Would I burn used oil? Not unless I used a lot of diesel. I burn less than a 100 gallons a year so it’s just not worth it.
 
   / Mixing used oil with diesel in the tractor. #47  
Price injectors and injector pump, dirty oil will cost more...
6000 hours on one M9 and 4000 on the other, always using drain oil mixed with the diesel fuel, never been an issue. In fact both have been in for an overhead adjustment and injector spray test, the 6K one last year the 4K one this spring. Both patterns are fine, pintles are fine, replaced nothing. Valves were out that far either. Steady diet of Rotella T6 5-40 with Archoil friction modifier additive in every oil change.

Your comment is baseless and obviously based on what you read somewhere, not actual practice.

I don't ever pre filter the drain oil either. Comes out of the oil pan into a clean catch container and into a clean 5 gallon plastic tote and from there, into the fuel tank and I let my Kubota spin on fuel filter catch anything of interest. I change my fuel filters, every oil change, never had issue one.

My powerstroke Diesel pickup gets the same deal. Been doing it since new in 97.

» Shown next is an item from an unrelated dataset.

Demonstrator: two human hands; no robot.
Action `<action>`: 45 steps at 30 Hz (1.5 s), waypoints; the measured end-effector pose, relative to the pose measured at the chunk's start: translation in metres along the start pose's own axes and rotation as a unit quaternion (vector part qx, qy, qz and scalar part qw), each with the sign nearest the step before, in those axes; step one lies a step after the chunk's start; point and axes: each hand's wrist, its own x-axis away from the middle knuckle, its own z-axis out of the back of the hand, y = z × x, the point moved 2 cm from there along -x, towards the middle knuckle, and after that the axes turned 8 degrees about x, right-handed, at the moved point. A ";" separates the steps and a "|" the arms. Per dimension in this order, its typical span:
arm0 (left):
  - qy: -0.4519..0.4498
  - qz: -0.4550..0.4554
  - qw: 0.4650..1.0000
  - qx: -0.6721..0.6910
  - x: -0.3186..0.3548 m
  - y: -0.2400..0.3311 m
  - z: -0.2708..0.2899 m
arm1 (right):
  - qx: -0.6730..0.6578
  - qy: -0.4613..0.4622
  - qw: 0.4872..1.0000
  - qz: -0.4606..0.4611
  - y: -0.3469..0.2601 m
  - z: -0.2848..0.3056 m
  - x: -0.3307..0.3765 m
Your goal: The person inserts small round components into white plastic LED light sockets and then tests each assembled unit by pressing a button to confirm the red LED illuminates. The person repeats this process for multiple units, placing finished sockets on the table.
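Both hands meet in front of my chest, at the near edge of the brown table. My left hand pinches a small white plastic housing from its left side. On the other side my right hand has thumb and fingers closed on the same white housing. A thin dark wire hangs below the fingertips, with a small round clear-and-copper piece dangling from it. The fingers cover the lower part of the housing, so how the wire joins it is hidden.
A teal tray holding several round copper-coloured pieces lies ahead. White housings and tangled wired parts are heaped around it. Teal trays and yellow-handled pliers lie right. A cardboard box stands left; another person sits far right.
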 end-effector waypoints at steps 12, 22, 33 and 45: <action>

Diesels, in general will run fine on a lot of 'fuels' other than diesel actually.

Don't much care what anyone does, I do what works for me and I've been doing it for a long time with no adverse issues.
 
   / Mixing used oil with diesel in the tractor. #48  
Never an issue with Seafoam keeping things clean. :)

Seafoam original use is for diesel. It keeps the injectors and pump clean. I use it with regular diesel and bio-diesel mixes. Works ever time.

View attachment 749237
Buy it by the gallon jug and I use their GDI cleaner on my car intakes every oil change too. Cleans the intake tract and the catylitic convertors as well. Good stuff.
 
   / Mixing used oil with diesel in the tractor. #49  
Anyone mixing used oil in with their diesel to cut the cost? I have old hydraulic and motor oil that I can filter and maybe mix in a quart per five gallons of diesel. We went to $6.40 a gallon today and if I project out the increases to winter plowing season, it looks like I might be shoveling this year.
Yes, and my friend was boasting about it as the vehicle started to loose power and slow down, and we had to stop and fill up with diesel fuel to get going again.
 
   / Mixing used oil with diesel in the tractor. #51  
Kubota B2601

Diesel consumption should be around 1/4 gallon per hour.


We went to $6.40 a gallon today

$6.40 / 4 = $1.60 per hour for diesel.
I've been posting about my less than 0.4 gph fuel consumption on the B2601 and been getting flack. Now, you post 0.25 gph. Even my little 12.5 kw Isuzu has not been this low.
 
   / Mixing used oil with diesel in the tractor. #52  
Apart from the possible dirt in used oil, I'd be concerned about formation of carbon from the too-heavy fuel. MUCH higher boiling point is the used oil.

I did it in my oil fired furnace years ago, but it was a very simple one and got cleaned once/year (of the added soot that would be from burning the used oil).
 
   / Mixing used oil with diesel in the tractor. #53  
Never an issue with Seafoam keeping things clean. :)

Seafoam original use is for diesel. It keeps the injectors and pump clean. I use it with regular diesel and bio-diesel mixes. Works ever time.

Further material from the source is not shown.